• _Work to complete_: Copy nothing from the entries below except the lines from the one containing "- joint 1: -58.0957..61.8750" through the one containing "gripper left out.", and copy those exactly.

[Records from a data collection]

☆ ☆ ☆

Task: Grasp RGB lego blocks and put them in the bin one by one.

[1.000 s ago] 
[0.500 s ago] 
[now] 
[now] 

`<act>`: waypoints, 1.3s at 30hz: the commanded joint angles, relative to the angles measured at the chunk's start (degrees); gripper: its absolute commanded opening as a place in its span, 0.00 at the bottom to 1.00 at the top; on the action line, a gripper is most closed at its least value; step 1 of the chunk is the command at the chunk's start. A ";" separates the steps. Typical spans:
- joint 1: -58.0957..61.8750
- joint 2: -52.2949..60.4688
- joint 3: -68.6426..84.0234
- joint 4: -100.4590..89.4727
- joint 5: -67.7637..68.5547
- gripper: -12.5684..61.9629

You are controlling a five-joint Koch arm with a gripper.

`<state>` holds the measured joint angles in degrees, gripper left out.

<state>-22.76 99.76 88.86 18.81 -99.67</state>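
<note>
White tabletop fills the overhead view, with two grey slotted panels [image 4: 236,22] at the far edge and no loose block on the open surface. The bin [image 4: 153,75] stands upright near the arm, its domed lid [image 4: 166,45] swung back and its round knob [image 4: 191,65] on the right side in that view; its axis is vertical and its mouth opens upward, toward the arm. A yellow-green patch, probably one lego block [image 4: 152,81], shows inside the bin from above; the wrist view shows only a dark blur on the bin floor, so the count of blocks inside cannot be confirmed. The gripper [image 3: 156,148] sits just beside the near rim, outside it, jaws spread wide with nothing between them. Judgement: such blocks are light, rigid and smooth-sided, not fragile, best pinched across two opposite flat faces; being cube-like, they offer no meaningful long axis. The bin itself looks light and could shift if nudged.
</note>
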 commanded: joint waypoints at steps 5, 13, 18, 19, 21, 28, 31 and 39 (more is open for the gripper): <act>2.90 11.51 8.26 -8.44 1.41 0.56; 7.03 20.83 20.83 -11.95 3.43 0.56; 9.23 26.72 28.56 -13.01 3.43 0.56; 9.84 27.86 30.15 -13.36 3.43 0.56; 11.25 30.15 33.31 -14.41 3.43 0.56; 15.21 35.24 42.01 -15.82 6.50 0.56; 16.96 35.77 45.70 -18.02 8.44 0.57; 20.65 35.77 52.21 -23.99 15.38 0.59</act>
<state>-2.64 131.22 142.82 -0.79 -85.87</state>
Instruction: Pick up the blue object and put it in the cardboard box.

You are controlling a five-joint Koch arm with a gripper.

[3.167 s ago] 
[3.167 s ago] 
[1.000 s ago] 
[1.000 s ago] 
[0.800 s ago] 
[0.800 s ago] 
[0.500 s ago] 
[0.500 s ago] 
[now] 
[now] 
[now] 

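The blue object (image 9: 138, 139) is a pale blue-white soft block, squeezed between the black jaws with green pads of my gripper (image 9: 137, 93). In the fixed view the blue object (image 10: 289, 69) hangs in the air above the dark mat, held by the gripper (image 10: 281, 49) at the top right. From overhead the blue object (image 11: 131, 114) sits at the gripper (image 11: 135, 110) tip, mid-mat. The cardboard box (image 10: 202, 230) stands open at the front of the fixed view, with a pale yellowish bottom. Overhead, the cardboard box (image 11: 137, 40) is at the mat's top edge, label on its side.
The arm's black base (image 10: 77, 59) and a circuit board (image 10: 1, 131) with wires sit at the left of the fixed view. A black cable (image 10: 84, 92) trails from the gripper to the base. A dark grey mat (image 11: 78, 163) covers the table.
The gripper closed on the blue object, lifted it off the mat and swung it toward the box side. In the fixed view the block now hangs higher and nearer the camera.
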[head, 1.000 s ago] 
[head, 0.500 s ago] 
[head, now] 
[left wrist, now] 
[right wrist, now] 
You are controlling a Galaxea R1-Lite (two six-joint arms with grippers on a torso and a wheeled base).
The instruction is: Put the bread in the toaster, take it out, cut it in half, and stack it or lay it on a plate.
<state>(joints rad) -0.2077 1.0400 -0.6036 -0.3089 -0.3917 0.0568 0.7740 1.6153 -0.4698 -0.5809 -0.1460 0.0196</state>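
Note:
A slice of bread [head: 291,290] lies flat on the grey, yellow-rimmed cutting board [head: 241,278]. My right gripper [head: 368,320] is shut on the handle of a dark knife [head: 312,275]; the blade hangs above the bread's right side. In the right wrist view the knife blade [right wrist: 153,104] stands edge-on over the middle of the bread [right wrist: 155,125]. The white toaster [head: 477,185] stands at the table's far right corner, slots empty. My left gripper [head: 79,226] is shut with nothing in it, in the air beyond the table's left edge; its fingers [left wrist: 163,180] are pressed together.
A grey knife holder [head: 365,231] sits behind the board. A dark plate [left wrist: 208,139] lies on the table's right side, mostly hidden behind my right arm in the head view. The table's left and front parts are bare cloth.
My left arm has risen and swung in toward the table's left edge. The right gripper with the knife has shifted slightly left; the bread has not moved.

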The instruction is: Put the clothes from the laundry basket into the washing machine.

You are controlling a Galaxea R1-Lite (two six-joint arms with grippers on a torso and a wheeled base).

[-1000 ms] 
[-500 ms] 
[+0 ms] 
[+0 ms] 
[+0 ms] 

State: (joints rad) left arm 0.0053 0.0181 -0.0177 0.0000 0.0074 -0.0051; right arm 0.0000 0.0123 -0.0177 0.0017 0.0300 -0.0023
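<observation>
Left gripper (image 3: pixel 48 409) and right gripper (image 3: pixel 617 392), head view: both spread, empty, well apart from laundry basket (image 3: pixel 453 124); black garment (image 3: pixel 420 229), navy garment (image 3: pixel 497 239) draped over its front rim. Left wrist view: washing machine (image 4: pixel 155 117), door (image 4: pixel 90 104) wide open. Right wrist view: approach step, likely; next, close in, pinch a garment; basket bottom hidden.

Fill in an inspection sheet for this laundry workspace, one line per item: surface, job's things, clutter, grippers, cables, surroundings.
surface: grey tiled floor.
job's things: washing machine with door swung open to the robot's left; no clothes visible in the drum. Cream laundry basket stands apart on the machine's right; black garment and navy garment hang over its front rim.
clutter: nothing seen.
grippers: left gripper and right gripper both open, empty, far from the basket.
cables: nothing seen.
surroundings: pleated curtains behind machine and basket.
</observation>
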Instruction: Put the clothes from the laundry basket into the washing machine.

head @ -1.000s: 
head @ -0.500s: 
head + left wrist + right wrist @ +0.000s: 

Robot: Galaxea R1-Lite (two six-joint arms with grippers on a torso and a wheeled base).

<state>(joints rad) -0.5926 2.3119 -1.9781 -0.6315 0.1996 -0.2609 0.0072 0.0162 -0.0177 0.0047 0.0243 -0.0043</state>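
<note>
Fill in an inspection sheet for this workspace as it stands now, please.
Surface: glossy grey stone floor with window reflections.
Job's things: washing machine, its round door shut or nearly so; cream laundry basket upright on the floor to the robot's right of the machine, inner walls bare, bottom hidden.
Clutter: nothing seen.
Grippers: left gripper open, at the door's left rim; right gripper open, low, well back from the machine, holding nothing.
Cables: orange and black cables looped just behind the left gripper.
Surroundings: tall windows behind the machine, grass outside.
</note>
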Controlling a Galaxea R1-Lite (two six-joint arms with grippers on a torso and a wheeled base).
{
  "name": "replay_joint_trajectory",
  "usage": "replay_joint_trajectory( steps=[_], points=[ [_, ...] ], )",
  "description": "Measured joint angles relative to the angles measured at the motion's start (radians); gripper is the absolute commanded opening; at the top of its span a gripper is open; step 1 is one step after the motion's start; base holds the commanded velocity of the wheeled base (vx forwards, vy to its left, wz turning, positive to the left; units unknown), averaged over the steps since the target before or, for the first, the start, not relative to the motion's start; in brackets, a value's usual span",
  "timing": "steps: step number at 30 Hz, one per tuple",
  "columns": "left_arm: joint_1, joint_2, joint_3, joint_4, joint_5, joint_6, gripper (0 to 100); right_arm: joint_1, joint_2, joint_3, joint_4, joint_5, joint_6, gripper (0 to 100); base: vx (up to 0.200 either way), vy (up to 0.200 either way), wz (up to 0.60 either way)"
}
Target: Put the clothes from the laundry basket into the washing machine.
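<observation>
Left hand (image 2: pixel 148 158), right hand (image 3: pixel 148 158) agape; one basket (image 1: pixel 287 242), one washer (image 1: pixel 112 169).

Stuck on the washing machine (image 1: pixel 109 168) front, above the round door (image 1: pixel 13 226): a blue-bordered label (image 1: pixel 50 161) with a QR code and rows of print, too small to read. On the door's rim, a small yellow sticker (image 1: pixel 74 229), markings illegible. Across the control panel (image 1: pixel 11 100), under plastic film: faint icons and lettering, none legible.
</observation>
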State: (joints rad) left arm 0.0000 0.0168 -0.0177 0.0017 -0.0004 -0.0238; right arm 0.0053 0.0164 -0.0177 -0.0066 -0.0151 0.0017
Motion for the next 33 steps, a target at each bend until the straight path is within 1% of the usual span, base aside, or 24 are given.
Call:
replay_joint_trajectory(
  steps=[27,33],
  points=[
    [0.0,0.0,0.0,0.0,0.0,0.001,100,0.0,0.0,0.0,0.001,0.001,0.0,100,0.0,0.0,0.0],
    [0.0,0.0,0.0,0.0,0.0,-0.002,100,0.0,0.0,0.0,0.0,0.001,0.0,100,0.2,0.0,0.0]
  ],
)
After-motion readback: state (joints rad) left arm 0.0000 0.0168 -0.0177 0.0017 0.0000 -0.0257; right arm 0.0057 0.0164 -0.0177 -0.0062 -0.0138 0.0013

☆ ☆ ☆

• _Answer space_:
- joint 1: -58.0957..61.8750
- joint 2: -52.2949..60.4688
- joint 3: -68.6426..84.0234
- joint 4: -100.4590..89.4727
- joint 5: -67.7637..68.5547
- gripper: -12.5684..61.9629

You are controlling a five-joint Koch arm with a gripper.

`<state>` holds the measured joint angles in degrees, gripper left out.

The answer is complete.